Now for two testosterone fueled high school boys like me and Lynch what activity would sum up our consummate courage, our wild west fortitude and our lack of dating prospects better than a horse back ride for the two of us one late summer afternoon. Dating was the Kilimanjaro of our existence. A mountain off in the distance, forbidding, looming like a mirage, a taunt, a triumph for someone not named us. Who knew what it was like actually? We had so little experience. Hemingway knew and he had to go to war to figure it out. Not for us. Horses were our pastime that fine afternoon instead. We lived in a part of the world where trail rides could be rented. These stables were located somewhere out in the farmland and it kept somebody occupied enough to rent out these poor nags to young inexperienced riders like ourselves. We lied of course and said that we had ridden plenty of times. Oh sure, steer with your legs, yep I knew that. I had watched Broderick Crawford ride a horse. The horses knew the routine of course and once we mounted and cinched ourselves in for the ride of a lifetime they hurried out of the stable at a breakneck pace. It’s called walking. Clip clop and then again clip clop. These horses knew that they had two yo-yos on their backs and they also knew that if they brought us back in one piece maybe they could get some extra brushing or an apple. We entered the wilderness on their backs.
This desperate territory we rode consisted mainly of plowed flat Illinois fields. These fertile tracts produced no gila monsters, no rock outcroppings, nor any dead end canyons where we might get ambushed. Nope they were flat as a ruler for miles in every direction. We continued our perilous journey astride our steeds, our eyes peeled for signs of trouble. Where was my cowboy hat? The trail followed the tree line or hedge row between fields of soybeans and young corn. The staples of a Midwestern diet. Many is the day now that I long for a good bowl of soybeans to remind me of my youth. Along the fields stood leafy trees, a patch of water or two left over from yesterday’s or today’s 5 minute rain storm and plenty of horse manure to keep our noses clear. We walked around and past a small pond of brown water that lay in our path. We didn’t get lost, no sirree, as Lynch knew the way. He was a horseman of great repute. He had ridden here once more than I had so he was trail boss. We followed the hedge row for another couple of acres.
We meandered down this one line of trees, saddle sore for sure, but we kept on and turned, slowly to head down another fence line. We had been told to go only so far down from the barn until we got to a lake. At that lake then the horses would know when it was time to turn around so we were just to let them do their job. I spit into the dust when I saw the lake. It held a lot of water and was large enough that it would be well past our hour’s time if we decided to ride around it. Still the explorer in me wanted to urge us on.

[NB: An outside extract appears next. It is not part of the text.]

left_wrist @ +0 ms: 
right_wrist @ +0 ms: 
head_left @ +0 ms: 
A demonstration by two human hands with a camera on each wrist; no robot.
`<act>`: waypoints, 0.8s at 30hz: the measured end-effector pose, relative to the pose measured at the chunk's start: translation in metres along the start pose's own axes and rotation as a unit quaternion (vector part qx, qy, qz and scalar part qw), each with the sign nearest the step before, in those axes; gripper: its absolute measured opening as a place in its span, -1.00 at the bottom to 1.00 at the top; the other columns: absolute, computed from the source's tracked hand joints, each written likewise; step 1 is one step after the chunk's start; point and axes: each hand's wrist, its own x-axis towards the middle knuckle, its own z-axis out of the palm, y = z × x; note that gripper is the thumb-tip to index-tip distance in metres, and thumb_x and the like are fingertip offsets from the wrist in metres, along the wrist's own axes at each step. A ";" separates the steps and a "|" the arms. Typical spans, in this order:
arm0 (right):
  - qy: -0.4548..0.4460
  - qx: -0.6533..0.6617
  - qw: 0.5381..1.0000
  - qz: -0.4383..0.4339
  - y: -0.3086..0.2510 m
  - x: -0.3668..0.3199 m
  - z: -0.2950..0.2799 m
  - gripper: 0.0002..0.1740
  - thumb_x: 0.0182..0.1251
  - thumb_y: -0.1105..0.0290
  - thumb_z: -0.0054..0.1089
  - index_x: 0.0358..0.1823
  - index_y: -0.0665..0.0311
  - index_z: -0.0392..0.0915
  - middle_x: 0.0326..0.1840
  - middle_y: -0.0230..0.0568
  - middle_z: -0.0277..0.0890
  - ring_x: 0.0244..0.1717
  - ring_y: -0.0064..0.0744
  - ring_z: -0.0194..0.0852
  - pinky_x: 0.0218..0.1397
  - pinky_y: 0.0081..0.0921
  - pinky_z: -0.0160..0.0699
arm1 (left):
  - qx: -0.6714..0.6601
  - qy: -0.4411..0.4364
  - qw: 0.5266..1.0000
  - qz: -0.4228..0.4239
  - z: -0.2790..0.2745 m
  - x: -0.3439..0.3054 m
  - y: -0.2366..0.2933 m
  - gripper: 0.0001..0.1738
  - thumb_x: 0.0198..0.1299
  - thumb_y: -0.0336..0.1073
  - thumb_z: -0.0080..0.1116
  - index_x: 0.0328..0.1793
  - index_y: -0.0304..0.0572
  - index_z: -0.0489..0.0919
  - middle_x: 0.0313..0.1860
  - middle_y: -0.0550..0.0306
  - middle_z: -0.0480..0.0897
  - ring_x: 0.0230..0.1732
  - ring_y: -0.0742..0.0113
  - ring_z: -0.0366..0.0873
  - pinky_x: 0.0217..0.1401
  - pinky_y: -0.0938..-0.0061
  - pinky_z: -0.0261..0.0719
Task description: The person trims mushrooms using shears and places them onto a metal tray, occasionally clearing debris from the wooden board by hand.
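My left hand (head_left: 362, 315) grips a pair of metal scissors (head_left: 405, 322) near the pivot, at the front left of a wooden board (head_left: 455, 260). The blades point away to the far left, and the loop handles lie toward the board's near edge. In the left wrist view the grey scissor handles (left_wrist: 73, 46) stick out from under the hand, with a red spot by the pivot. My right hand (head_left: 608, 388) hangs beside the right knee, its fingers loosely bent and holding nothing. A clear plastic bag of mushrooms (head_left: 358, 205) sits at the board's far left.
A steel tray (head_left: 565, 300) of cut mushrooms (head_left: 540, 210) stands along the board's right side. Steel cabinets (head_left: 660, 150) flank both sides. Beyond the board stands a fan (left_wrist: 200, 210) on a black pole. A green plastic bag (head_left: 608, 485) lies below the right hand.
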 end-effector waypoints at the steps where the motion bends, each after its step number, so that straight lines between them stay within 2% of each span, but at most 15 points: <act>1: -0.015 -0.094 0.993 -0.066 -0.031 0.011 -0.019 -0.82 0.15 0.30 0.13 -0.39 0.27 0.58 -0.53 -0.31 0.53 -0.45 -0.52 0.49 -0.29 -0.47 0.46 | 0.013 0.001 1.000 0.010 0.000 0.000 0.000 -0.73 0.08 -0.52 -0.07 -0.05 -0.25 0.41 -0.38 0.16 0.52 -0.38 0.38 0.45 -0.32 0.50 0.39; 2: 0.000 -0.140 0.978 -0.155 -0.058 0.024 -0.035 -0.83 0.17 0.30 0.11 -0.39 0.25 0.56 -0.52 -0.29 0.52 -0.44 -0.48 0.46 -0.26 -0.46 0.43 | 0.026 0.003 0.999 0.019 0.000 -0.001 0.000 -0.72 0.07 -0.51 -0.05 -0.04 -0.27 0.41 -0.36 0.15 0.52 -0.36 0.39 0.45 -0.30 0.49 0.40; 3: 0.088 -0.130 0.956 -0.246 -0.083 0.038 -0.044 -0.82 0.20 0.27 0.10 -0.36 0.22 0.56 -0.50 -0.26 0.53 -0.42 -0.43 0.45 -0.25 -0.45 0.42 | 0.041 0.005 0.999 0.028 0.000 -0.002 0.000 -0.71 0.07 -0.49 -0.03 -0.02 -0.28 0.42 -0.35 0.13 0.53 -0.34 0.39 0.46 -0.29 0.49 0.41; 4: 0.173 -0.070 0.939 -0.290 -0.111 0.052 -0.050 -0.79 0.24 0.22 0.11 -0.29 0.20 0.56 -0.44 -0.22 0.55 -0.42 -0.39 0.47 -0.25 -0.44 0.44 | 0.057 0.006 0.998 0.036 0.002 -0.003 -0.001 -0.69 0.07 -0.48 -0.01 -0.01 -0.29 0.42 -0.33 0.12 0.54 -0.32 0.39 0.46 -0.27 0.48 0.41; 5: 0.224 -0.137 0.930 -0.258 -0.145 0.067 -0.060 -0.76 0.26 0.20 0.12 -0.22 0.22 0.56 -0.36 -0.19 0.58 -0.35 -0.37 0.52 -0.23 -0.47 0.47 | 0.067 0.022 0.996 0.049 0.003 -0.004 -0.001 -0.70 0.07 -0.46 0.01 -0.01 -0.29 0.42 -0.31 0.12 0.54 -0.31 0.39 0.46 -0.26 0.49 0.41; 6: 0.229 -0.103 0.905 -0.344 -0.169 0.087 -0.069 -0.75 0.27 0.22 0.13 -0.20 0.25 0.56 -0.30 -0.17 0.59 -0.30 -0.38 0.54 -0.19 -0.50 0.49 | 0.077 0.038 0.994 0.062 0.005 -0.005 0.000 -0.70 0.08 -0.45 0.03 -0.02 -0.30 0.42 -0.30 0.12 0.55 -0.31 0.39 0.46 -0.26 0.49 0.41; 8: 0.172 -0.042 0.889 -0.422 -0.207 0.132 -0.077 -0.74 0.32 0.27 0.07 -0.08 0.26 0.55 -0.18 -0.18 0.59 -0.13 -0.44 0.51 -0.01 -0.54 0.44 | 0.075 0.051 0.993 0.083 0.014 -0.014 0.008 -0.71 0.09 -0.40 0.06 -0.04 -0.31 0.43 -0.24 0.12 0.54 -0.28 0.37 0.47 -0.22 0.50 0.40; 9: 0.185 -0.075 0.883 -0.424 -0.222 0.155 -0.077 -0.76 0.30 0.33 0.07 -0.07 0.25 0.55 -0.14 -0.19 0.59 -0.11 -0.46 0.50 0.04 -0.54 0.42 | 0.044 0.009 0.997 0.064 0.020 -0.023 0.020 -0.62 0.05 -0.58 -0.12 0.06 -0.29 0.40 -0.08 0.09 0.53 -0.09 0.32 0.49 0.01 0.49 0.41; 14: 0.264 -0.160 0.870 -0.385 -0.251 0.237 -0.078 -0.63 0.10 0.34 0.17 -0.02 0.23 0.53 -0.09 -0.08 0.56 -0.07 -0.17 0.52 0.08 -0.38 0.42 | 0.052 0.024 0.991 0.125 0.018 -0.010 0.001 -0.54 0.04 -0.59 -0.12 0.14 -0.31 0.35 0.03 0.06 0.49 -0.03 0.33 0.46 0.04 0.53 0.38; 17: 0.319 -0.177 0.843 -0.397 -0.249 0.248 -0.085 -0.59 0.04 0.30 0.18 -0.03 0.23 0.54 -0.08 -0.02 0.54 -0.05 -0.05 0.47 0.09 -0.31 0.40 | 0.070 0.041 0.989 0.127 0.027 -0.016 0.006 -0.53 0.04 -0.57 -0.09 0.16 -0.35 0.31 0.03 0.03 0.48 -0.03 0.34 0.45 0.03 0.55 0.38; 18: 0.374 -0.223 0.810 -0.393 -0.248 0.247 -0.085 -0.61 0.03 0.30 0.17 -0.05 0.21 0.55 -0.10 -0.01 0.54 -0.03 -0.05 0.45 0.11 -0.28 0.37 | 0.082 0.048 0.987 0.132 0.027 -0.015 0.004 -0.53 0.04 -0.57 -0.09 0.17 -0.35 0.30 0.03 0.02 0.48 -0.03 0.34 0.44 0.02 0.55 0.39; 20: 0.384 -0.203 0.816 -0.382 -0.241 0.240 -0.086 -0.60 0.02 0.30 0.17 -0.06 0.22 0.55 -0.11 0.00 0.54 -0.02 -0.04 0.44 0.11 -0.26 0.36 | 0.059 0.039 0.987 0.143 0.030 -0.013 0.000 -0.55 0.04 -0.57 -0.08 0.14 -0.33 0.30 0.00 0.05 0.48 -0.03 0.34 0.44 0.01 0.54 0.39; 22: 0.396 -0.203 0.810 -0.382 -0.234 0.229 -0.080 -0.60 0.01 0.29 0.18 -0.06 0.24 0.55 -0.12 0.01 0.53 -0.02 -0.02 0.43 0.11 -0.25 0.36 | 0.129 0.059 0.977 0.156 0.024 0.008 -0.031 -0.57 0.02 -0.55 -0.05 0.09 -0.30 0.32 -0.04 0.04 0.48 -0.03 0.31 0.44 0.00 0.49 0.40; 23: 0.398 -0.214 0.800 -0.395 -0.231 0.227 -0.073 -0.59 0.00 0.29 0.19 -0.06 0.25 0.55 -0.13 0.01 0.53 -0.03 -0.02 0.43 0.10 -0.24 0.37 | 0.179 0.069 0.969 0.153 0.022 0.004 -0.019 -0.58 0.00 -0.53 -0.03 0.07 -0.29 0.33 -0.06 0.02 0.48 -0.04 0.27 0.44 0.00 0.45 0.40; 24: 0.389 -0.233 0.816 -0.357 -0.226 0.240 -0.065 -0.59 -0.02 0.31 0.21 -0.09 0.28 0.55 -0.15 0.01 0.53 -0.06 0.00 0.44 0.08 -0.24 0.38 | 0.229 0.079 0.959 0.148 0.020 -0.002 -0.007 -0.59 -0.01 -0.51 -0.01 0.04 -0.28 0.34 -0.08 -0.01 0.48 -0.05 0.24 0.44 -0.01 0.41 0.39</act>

The horses checked their watches and turned around. They must have given each other the eye as they headed in unison back to the barn. They started back along the trail of empty fields. My thoughts turned to Kilimanjaro of course there just barely visible in the distance. As we made that sharp left turn to pick up the hedge row trail again, Lynch turned to me and in one of his moments of inventive brilliance bestowed this surprising idea on me.
He said, “Let’s gallop ‘em home.”
To me this thought had all the merit of spitting tobacco juice into the wind. I was no tinhorn. Besides my bottom hurt. So he took off without me. That boy was a racer and a bonafide idiot. That was for certain. For when he picked up speed by kicking his Keds into the horse’s flanks, the thoroughbred took off for the homestead like she was made of lightning and grease. They charged along with that small pond just a short ways off in the distance. They raced towards it, Lynch urging his pony on. What could stop those two? My horse and I looked on in admiration.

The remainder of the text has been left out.